Mark Hattersley recently wrote a summary of the iPad benchmarks. His Macworld article is a good reference if you are trying to decide which iPad to purchase. Here’s the Geekbench raw CPU results for all iPads:
Mark concludes with this this:
There’s no doubt that the new iPad 4 stomps all over the iPad mini in terms of raw power. Like the recent iPhone 5 and iPod touch update, there’s been a serious performance boost that doubles the capability of the device. What’s not so clear is why? Why has Apple introduced these all-new powerful devices, because there’s currently no particular advantage to the end user. The iOS interface is snappy on all devices, the current generation of games are designed to work on all machines (and our experience in the past is that developers stick with designing for the whole market rather than the latest iOS models for a long time). Perhaps the only advantage is a small performance gain when exporting movies or audio in iMovie or GarageBand.
There’s still a big advantage to getting an iPad 4 over an iPad mini, namely the Retina Display, which is in itself worth the extra money. But don’t think that the iPad mini is less of an experience. It may be smaller, with a smaller screen, and a non Retina display, but it runs all the programs and apps just as well as the recent iPad 3 with Retina Display.
Whether Apple has something planned for the iPad 4 (as well as iPhone 5 and iPod touch) that takes advantage of all that extra power is another matter. The iPad 4 certainly has more future-proofing behind it.
But here and now: they’re both great devices.
Fraser Speirs is perhaps the most knowledgeable IT person regarding heavy use of the iPad in K-12 education. He is responsible for launching and running the iPad 1:1 program at Cedars School of Excellence in Scotland.
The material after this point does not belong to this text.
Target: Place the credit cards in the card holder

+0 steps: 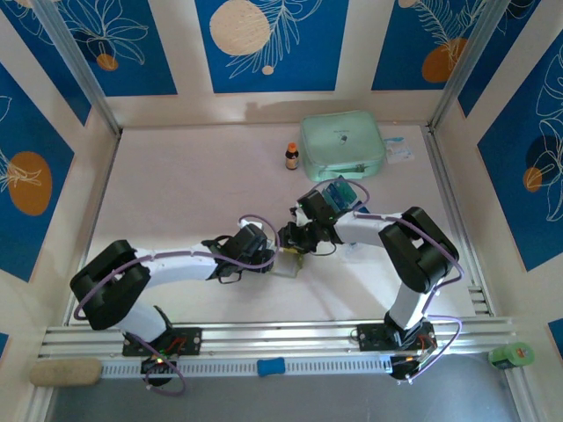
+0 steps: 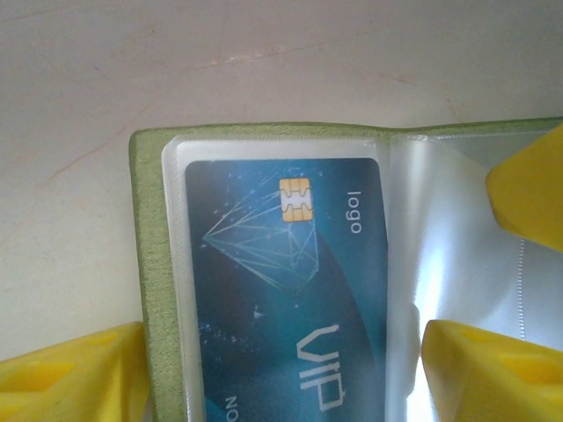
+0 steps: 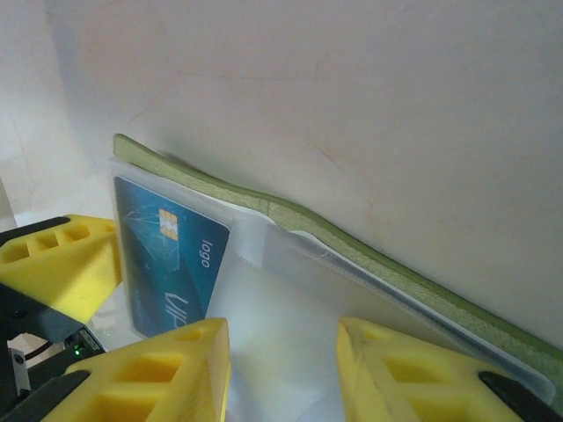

The first thing to get out of the way is that the iPad mini is an iPad. Even more than calling it a real iPad, I want to describe it as a full iPad. Give or take a few benchmark points, it’s as powerful as any iPad that existed until the 4th-generation 9.7″ iPad. This is really important. It’s important because the executive summary of what I’m about to write is this: get the one you like best.(…) That’s when it clicked. When I realised I had – without really thinking – done all the things I need an iPad to do for a whole week without being forced back to a full-size iPad, I saw that the iPad mini is just that: an iPad. No need to over-think the distinction, no real need to develop theories about it: the iPad mini is an iPad in the same way that the 13″ and 15″ MacBook Pro are both Macs. They’ll both do the same 95% of the job: get the one that suits you best.The iPad mini reminds me of my first MacBook Air. When the Air first shipped it was a Mac with some serious technical compromises with a design and form factor so compelling that you would re-arrange your entire digital life to make it work. The iPad mini reminds me of that except that it only has one serious compromise: the non-retina display. In every other respect, it’s a full-bore iPad. In fact, I don’t even refer to it as “my iPad mini” any more; I just call it “my iPad”.